Estrutura do cérebro pode determinar se cetáceos podem ou não ecolocalizar

A ecolocalização, a capacidade que permite aos animais conhecerem o mundo que os rodeia e caçarem através da análise dos ecos produzidos por feixes de som que eles emitem, é uma das incontáveis maravilhas do mundo natural.
Em terra, os morcegos são os exímios utilizadores da ecolocalização, mas no mar quem domina essa capacidade são os cetáceos, como baleias e golfinhos.
Agora, uma nova investigação, publicada recentemente na revista ‘PLOS One’, revela como é que os cérebros desses mamíferos marinhos evoluíram para permitir essa capacidade.
Através do estudo da estrutura dos cérebros de cetáceos mortos por arrojamento, os cientistas compararam os canais auditivos de golfinhos ecolocalizadores e de baleias que não têm essa capacidade, como a baleia-sardinheira (Balaenoptera borealis).
Embora os golfinhos, do grupo das baleias com dentes (ou odontocetos), e as baleias de barbas (ou misticetos) descendam de um antepassado comum e ambos usem sistemas de comunicação complexos, tudo indica que os misticetos não usem ecolocalização como os odontocetos, ainda que sejam famosos por produzirem canções subaquáticas intricadas.
A equipa diz que a ecolocalização nos golfinhos é mais “tocar” com o som do que “ver” com o som.
“Em humanos, primatas, roedores e cães temos mapas bem estabelecidos de que partes do cérebro contribuem para que tipo de processamento”, diz Sophie Flem, da New College of Florida e primeira autora do estudo. No entanto, “ainda não os temos para os cérebros dos golfinhos, que são extraordinariamente invulgares comparativamente aos cérebros de animais terrestres”, acrescenta.

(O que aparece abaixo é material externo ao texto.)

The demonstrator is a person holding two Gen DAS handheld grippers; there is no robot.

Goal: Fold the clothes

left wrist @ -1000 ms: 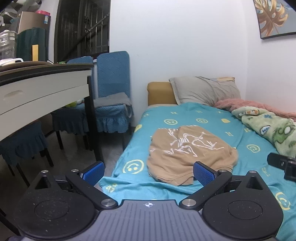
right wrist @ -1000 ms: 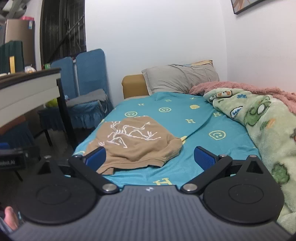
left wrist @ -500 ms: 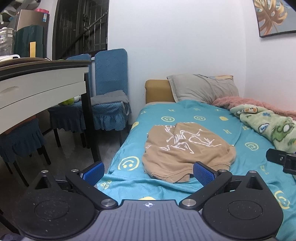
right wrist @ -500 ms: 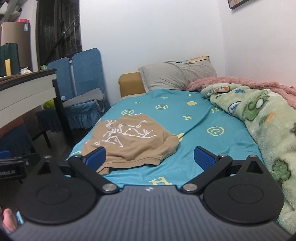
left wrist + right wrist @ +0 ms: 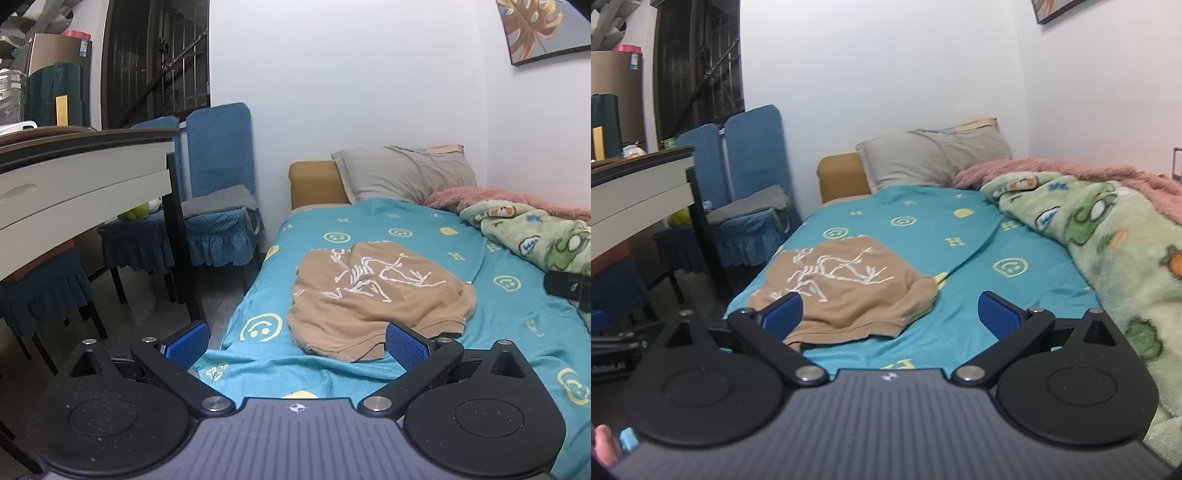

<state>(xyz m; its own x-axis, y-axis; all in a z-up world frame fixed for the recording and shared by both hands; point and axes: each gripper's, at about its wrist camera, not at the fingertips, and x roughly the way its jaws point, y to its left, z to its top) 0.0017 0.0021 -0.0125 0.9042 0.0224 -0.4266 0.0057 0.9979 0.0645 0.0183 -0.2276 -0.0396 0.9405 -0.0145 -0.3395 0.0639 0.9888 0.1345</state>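
We find both grippers, left gripper [image 5: 297, 341] and right gripper [image 5: 890, 312], spread and empty, now nearer the crumpled tan shirt [image 5: 376, 291] at frame centre; folding not begun.

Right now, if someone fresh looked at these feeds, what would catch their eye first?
The tan shirt with a white line print, lying rumpled and unfolded on the teal smiley-face bedsheet near the bed's foot, on its left side. Next, the left gripper and right gripper, both open and empty, short of the shirt. Then the green cartoon blanket heaped along the wall side.
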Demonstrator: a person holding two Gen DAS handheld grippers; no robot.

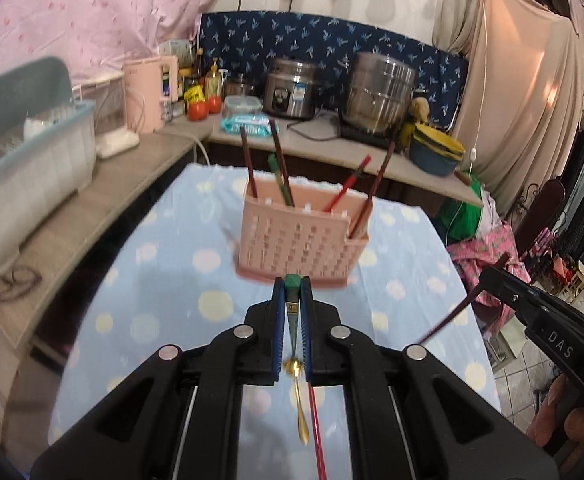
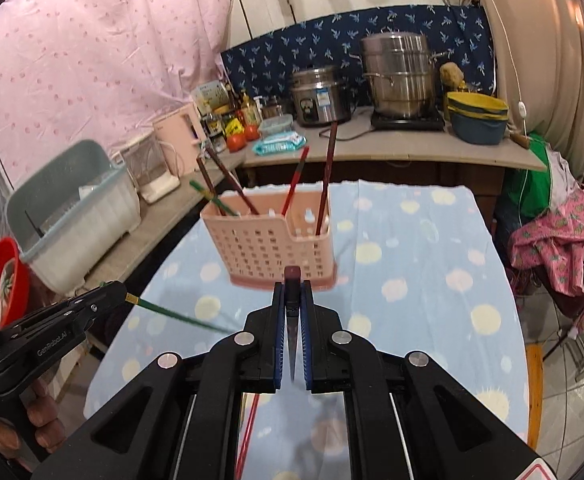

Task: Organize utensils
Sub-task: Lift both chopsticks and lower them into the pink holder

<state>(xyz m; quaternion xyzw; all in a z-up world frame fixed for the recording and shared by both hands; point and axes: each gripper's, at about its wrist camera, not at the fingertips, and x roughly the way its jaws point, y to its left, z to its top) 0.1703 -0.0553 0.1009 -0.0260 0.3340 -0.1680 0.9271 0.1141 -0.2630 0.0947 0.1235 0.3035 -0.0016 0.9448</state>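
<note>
Pink basket point(image 1: 296, 240) holding chopsticks point(image 1: 247, 164) fronts both chopstick-gripping grippers.

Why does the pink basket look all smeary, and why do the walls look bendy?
Left wrist view: the pink slotted plastic basket is motion-blurred, the fisheye lens curves the room's edges. Right wrist view: the basket is sharper, the thin green chopstick streaks, and dark corners frame the picture.

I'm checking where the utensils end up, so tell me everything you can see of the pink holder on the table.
The pink holder is a plastic basket with slotted walls, a thicker base and an inner divider. It stands upright on the blue dotted tablecloth, ahead of both claws, touching neither. Several chopsticks, dark red, bright red and green, lean inside it, spread between its compartments.
</note>
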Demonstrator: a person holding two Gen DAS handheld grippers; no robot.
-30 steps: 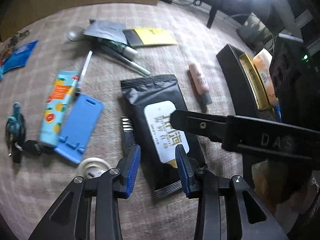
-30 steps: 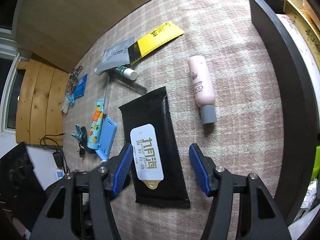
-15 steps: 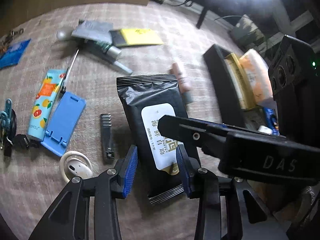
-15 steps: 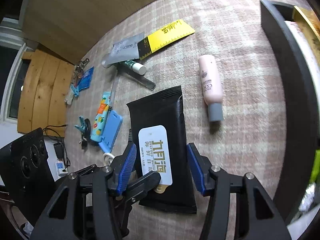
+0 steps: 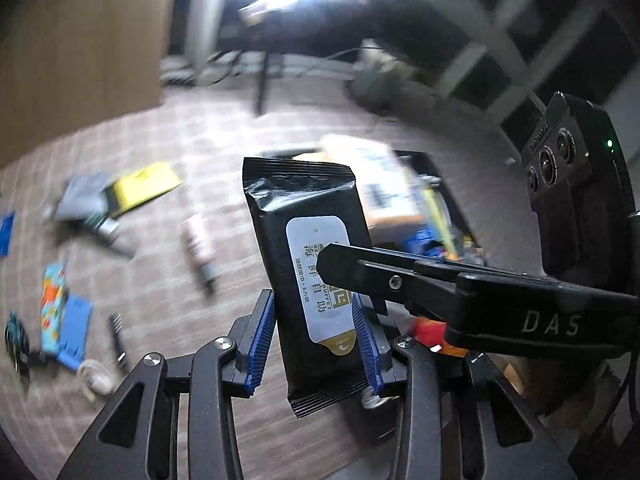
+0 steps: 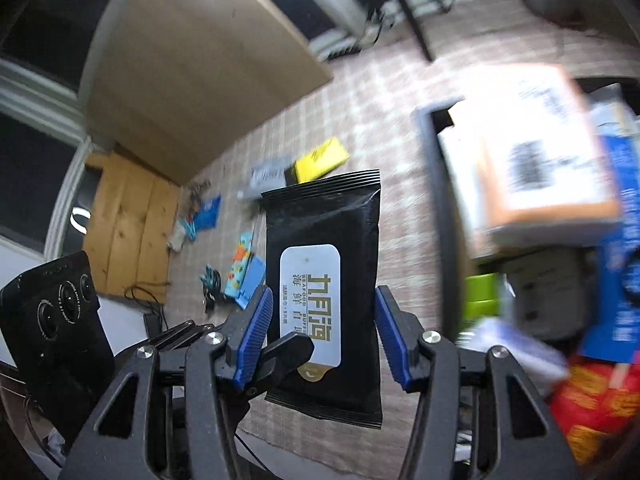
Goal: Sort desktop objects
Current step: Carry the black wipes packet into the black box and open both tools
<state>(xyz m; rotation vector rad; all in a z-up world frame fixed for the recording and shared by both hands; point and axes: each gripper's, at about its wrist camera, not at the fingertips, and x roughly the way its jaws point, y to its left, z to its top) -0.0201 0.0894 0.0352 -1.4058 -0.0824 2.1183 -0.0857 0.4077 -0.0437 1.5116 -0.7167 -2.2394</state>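
Note:
A black wet-wipe pack (image 5: 304, 248) with a white label hangs in the air above the checked tablecloth (image 5: 168, 304), tilted and held from two sides. My left gripper (image 5: 314, 320) is shut on its lower half, blue pads pressing both long edges. My right gripper (image 6: 324, 312) grips the same pack (image 6: 320, 224) across its width, with both pads against the pack's edges. One finger of the right gripper (image 5: 400, 280) crosses the label in the left wrist view. Behind the pack lies the black storage bin (image 6: 444, 220).
The bin holds an orange-and-white box (image 6: 528, 148), a green item (image 6: 480, 296) and red packaging (image 6: 596, 400). On the cloth lie a yellow packet (image 5: 140, 186), a pink bottle (image 5: 198, 244), a fruit-print tube (image 5: 52, 304), a blue stand (image 5: 74, 332) and a white case (image 5: 94, 376).
The pack lay flat on the cloth; both grippers have closed on it and lifted it clear. Both views have swung up and toward the bin.

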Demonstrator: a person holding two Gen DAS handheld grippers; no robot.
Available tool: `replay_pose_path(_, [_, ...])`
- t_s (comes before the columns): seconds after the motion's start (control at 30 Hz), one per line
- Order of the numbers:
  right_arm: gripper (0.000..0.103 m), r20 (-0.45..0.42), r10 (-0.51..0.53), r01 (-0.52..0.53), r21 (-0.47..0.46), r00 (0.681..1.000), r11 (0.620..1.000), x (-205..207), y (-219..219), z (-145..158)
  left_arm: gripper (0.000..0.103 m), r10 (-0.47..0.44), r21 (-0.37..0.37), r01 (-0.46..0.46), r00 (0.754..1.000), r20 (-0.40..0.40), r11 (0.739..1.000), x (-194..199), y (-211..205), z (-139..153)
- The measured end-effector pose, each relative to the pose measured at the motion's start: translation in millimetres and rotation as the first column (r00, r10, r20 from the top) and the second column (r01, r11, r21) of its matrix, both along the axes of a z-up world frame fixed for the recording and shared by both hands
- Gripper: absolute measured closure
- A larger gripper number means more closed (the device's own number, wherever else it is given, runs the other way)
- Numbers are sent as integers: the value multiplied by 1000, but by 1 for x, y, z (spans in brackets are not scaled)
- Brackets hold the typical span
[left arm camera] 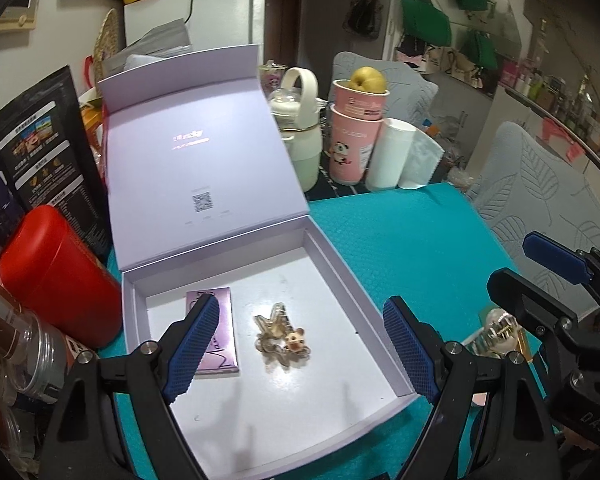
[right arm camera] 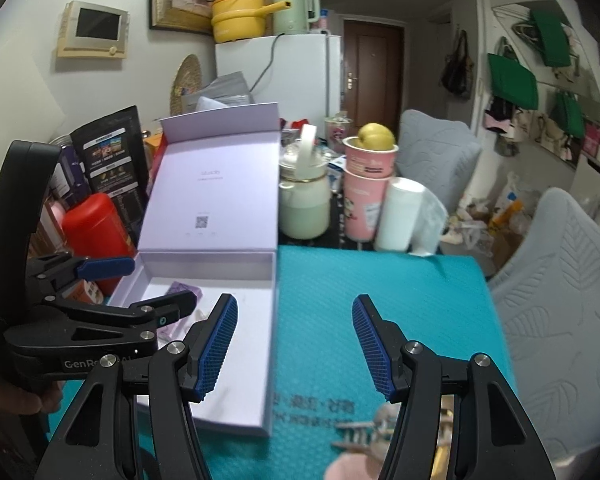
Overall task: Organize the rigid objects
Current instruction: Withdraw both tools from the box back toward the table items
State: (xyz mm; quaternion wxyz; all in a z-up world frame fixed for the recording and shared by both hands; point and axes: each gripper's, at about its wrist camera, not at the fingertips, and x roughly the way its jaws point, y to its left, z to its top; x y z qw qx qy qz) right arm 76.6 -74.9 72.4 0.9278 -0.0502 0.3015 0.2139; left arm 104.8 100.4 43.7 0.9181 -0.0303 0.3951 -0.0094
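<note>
While both grippers' jaws gape wide, a red canister [left arm camera: 56,276] flanks the lilac box [left arm camera: 340,268] holding a hair clip [left arm camera: 282,340].

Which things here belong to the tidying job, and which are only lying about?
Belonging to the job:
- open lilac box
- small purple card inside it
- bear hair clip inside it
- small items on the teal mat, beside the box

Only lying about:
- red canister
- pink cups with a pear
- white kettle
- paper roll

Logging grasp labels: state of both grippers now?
Left gripper: open, empty, above the open lilac cardboard box.
Right gripper: open, empty, over the teal textured mat.
</note>
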Motion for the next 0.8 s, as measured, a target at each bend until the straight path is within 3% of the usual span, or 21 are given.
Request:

Os investigadores acompanharam o percurso de sons desde uma estrutura bilateral na região central do cérebro de golfinhos, conhecida como colículo inferior. Pode ser encontrada em várias espécies e serve como “estação intermédia” através da qual a informação auditiva que entra pelos ouvidos é encaminhada para outras partes do cérebro.
Estudos anteriores tinham já demonstrado que o colículo inferior é muito maior nos golfinhos, por relação ao tamanho total do cérebro, do que na maioria das espécies terrestres.
Dados que os golfinhos podem ecolocalizar e os misticetos não, seria de esperar que os primeiro tivessem vias e ligações neurais, que levam os sons dos ouvidos ao cérebro, muito mais fortes, uma vez que os cliques produzidos têm uma frequência tão alta que os humanos não os conseguem ouvir, e transportam uma maior quantidade de informação que tem de ser processada.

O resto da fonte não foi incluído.